## Required work
Only the lines from the one containing "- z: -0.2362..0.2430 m" through the one containing "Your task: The" should be printed, exactly as they appear below, with both ends included.

## Task data
· · · · · · ·

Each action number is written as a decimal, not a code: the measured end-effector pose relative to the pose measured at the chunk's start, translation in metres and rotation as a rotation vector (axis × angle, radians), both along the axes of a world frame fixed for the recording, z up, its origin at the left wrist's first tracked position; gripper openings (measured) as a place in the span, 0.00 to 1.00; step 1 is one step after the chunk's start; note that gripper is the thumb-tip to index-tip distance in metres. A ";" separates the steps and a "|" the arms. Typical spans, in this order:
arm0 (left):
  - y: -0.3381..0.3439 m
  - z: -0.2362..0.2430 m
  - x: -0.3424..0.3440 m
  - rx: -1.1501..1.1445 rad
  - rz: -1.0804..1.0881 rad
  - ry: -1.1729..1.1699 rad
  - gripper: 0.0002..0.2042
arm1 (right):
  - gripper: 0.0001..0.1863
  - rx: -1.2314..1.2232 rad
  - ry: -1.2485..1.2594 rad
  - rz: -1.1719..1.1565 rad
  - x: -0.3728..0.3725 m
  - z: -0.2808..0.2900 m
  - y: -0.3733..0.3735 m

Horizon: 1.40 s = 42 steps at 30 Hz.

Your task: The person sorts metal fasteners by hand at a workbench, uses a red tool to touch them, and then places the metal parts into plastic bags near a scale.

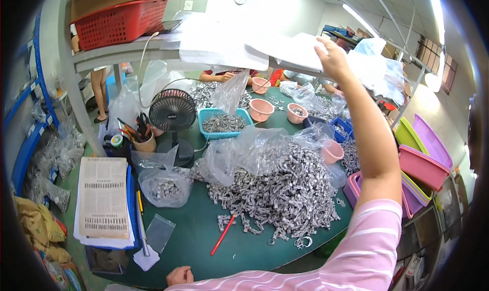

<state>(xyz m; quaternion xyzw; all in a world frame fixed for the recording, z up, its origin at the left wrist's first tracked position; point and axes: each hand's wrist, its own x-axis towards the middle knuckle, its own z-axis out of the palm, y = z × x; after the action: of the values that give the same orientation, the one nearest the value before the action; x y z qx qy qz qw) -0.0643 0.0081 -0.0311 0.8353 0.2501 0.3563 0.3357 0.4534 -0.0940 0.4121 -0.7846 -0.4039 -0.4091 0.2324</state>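
Observation:
My right hand (334, 60) is raised over the table at the shelf, its thumb and fingers closed at the right edge of a white paper sheet (293, 49). The sheet lies on other white papers (219, 49) that hang over the shelf's front. Low at the table's near edge rests my left hand (180, 275), its fingers curled in; what they hold, if anything, is hidden. Beyond it lie a red pen (223, 235) and a large heap of small silvery metal pieces (285, 194). Clear plastic bags (229, 156) partly cover the heap's far side.
Left of the heap stand a black fan (173, 111), a bag of metal pieces (165, 186) and a stack of printed sheets (103, 196). Farther back are a blue basket (224, 134) and pink bowls (261, 110). Plastic bins (425, 166) stand right; people sit across.

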 end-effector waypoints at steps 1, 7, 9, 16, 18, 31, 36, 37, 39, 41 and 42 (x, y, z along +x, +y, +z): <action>-0.004 0.001 0.002 -0.057 -0.011 0.012 0.05 | 0.22 -0.052 0.068 -0.144 0.033 0.000 0.005; -0.001 0.014 0.001 -0.031 -0.049 0.070 0.04 | 0.22 -0.062 0.291 -0.002 0.015 -0.030 0.063; -0.004 0.017 0.005 -0.040 -0.040 0.059 0.04 | 0.19 0.127 0.215 -0.018 0.025 -0.009 0.039; -0.004 0.025 0.018 -0.123 0.044 0.319 0.05 | 0.19 -0.063 -0.031 -0.238 0.147 0.063 -0.070; -0.006 0.029 0.023 -0.180 0.160 0.374 0.06 | 0.18 -0.028 0.181 -0.195 0.182 0.064 -0.072; -0.003 0.020 0.056 -0.601 0.501 0.534 0.03 | 0.16 0.429 0.719 -0.278 0.232 0.064 -0.084; 0.010 0.080 0.111 -0.729 0.248 0.287 0.01 | 0.11 1.429 0.821 0.168 0.217 0.131 -0.079; 0.008 0.107 0.129 -0.741 0.193 0.243 0.01 | 0.09 1.537 0.677 0.382 0.208 0.145 -0.084; 0.007 0.151 0.155 -0.927 0.097 0.095 0.04 | 0.08 1.307 0.365 0.603 0.174 0.171 -0.073; 0.009 0.206 0.181 -1.007 -0.186 -0.058 0.16 | 0.10 0.801 0.246 0.689 0.105 0.160 -0.042; 0.005 0.240 0.203 -1.121 -0.381 -0.234 0.23 | 0.10 0.500 0.171 0.704 0.068 0.147 -0.030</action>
<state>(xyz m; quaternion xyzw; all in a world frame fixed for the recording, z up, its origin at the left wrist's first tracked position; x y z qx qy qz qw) 0.1392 0.0129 0.2090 0.5163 0.2070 0.1934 0.8082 0.5218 -0.1240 0.5591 -0.5498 -0.5146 -0.3238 0.5728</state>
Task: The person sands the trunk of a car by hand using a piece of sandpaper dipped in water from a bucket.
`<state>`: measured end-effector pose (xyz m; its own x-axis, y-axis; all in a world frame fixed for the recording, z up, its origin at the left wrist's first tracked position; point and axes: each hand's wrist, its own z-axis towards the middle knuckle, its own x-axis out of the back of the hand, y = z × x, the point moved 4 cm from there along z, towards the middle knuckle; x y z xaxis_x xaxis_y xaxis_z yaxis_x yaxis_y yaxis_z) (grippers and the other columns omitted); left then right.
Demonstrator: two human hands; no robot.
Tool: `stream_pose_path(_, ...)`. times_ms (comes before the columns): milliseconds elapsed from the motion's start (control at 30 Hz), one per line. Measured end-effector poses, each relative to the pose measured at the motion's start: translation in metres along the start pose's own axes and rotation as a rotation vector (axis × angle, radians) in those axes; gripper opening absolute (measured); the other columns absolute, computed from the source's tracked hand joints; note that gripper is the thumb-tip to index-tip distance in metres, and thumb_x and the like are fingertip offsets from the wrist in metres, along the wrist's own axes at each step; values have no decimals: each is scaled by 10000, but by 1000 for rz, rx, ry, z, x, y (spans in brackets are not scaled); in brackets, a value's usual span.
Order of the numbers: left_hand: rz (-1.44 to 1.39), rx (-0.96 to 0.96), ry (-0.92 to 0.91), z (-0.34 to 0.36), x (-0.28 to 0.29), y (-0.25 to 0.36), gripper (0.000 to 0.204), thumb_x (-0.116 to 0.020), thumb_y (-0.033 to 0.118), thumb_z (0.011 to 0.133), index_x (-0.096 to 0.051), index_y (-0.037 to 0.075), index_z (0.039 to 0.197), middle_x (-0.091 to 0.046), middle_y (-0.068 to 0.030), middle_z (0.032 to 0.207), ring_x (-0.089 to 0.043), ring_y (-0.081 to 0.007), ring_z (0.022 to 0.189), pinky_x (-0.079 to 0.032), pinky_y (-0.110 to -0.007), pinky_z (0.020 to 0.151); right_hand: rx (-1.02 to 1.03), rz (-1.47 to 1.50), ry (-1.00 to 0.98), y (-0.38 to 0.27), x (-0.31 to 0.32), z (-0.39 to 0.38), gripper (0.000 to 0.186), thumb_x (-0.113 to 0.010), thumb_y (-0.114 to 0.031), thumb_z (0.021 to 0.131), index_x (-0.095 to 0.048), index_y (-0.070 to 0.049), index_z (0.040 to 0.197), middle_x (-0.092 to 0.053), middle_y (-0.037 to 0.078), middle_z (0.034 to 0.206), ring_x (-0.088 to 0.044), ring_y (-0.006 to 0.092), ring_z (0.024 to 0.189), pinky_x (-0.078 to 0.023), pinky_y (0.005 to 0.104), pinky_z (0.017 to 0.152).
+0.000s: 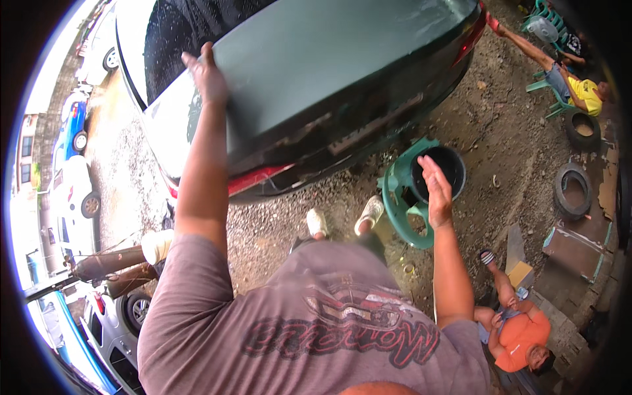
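Note:
My left hand (208,80) reaches out over the rear corner of a wet, dark green car, between its trunk lid (316,59) and its rear window (181,33). Its fingers are stretched apart, slightly smeared by motion; whether the palm touches the car I cannot tell. My right hand (438,192) is raised with straight fingers and holds nothing. Below it a black bucket (455,172) rests on a green plastic chair (394,197), partly hidden by the hand.
Gravel ground (276,230) lies under my feet. At right a person in orange (526,332) sits near tires (573,191); another in yellow (586,95) sits farther off, one leg reaching toward the car. Parked cars, including a blue one (71,125), line the left.

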<state>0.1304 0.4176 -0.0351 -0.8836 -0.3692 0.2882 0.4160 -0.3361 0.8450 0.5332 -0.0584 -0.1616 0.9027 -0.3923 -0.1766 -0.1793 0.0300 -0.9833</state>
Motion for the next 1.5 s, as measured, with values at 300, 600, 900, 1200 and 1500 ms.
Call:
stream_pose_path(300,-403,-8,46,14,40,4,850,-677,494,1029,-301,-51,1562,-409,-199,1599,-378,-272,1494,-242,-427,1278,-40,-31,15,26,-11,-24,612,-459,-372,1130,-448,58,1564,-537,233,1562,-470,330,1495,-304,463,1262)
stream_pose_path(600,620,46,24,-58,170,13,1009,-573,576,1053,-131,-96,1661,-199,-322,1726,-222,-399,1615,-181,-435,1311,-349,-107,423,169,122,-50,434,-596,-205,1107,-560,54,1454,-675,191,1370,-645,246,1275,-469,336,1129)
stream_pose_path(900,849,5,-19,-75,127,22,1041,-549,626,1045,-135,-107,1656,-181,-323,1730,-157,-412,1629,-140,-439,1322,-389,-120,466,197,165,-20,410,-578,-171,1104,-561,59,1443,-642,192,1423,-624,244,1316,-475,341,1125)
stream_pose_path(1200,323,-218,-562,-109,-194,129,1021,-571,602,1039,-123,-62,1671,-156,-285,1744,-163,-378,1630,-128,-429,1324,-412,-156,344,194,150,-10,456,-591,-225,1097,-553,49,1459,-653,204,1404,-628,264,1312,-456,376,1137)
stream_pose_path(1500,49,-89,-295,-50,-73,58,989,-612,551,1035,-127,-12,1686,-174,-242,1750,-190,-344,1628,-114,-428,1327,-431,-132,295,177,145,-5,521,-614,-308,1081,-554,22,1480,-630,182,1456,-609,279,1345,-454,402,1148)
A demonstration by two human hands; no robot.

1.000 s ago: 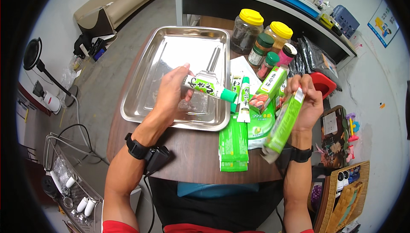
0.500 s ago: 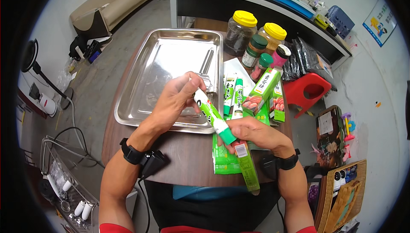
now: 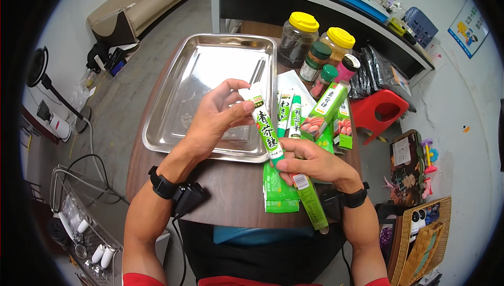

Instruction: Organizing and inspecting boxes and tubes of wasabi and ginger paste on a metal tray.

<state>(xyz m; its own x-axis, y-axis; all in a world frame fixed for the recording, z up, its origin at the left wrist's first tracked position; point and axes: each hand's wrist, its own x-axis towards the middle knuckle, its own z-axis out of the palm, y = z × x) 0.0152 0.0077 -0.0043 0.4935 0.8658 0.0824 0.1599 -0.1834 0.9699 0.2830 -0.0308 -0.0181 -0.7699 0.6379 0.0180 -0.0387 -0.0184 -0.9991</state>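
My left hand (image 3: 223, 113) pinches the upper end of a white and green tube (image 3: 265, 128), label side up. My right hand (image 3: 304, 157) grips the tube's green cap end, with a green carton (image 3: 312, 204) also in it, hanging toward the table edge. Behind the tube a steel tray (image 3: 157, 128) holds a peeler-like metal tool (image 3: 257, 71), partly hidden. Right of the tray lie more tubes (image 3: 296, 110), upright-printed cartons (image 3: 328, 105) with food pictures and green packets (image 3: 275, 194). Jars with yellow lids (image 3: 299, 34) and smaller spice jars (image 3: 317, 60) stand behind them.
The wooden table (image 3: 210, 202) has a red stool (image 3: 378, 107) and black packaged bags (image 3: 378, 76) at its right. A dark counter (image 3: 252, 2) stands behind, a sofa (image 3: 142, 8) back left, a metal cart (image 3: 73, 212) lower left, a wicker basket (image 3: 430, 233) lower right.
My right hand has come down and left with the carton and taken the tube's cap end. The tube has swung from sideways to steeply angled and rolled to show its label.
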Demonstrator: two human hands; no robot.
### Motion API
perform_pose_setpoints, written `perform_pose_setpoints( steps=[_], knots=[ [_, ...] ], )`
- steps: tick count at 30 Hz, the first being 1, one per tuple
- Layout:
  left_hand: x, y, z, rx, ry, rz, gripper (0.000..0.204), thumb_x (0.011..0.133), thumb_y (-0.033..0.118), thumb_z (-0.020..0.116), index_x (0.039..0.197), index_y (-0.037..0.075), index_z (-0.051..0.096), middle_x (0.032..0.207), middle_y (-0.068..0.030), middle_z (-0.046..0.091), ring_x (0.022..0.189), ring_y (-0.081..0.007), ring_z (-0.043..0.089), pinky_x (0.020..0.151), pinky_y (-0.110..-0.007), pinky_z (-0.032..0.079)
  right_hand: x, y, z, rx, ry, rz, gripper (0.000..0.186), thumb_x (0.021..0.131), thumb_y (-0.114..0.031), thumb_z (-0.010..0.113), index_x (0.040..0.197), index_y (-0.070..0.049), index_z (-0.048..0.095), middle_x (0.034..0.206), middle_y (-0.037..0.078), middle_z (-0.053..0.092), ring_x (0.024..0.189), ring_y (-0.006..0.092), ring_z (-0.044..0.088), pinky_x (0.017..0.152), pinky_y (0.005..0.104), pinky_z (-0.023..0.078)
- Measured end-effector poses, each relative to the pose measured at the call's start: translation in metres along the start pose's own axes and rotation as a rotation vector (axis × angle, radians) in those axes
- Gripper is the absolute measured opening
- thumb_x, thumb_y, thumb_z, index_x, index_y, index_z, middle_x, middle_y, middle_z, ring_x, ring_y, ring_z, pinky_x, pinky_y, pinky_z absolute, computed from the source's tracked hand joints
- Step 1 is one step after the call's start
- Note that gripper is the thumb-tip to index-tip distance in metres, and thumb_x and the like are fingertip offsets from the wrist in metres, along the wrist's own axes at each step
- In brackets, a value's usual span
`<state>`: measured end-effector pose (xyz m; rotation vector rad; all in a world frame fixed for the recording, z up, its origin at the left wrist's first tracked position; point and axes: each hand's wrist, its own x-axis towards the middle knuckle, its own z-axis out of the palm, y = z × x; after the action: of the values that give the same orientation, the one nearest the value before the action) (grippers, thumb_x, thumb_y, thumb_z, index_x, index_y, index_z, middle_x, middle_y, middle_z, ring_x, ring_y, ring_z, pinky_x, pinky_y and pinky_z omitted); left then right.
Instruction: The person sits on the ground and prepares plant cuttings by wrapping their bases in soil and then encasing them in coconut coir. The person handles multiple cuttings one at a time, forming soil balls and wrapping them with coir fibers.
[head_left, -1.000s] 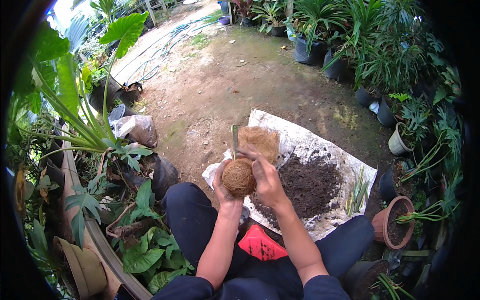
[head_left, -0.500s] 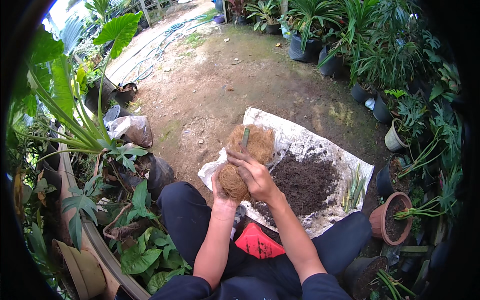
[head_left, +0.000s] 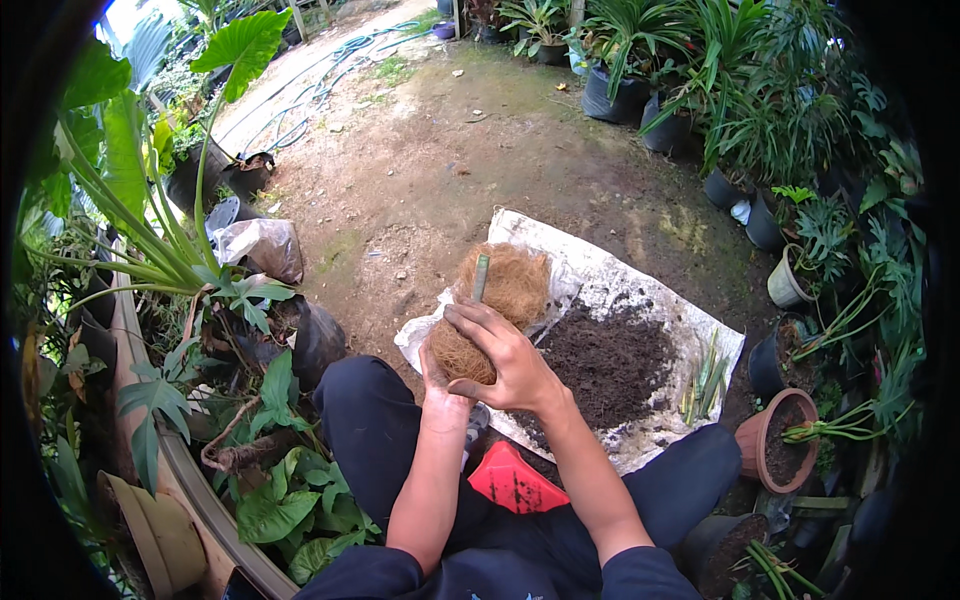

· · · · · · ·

## Problem solution
  - z: -0.2362..0.2430 m
  - x: -0.3424..0.3440 m
  - rx: -1.1501..1.1445 rad
  - rz: -1.0804..1.0881 rad
  - ry: -1.1729..1.1699 rad
  - gripper: 0.0002..0.2042
arm1 (right):
  - gripper: 0.0001..0.1863
  - rx: -1.2314..1.2232 rad
  - ry: -1.2485..1.2594 rad
  - rz: -1.1719..1.1565 rad
  - x: -0.3728..0.3725 m
  - z: -0.2808..0.2900 m
  - y: -0.3733..0.3735 m

Horizon: 1.40 s = 42 steps at 30 Hz.

Your task: The person sorts metal fasteners by hand at a workbench, uses a red tool to touch them, and then places the metal parts into plastic bags near a scale.

As written, the answer is complete.